Retype the data that follows with no alterations, please.

##############################

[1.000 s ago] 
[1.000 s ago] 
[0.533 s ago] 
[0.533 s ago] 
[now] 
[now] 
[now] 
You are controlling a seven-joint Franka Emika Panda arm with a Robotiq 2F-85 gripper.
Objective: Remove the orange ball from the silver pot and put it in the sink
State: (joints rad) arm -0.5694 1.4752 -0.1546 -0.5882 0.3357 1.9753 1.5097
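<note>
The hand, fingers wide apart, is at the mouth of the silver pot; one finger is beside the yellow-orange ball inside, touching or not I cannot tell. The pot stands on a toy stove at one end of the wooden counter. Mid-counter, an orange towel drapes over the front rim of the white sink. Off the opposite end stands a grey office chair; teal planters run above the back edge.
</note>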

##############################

* Reply to the exercise
[1.000 s ago] 
[1.000 s ago] 
[0.533 s ago] 
[0.533 s ago] 
[now] 
[now] 
[now] 
You are controlling a seven-joint Franka Emika Panda arm with a Robotiq 2F-85 gripper.
Objective: Remove the orange ball from the silver pot and put it in the sink
State: (joints rad) arm -0.5694 1.4752 -0.1546 -0.5882 0.3357 1.9753 1.5097
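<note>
The hand, fingers wide apart, is at the mouth of the silver pot; one finger is beside the yellow-orange ball inside, touching or not I cannot tell. The pot stands on a toy stove at one end of the wooden counter. Mid-counter, an orange towel drapes over the front rim of the white sink. Off the opposite end stands a grey office chair; teal planters run above the back edge.
</note>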

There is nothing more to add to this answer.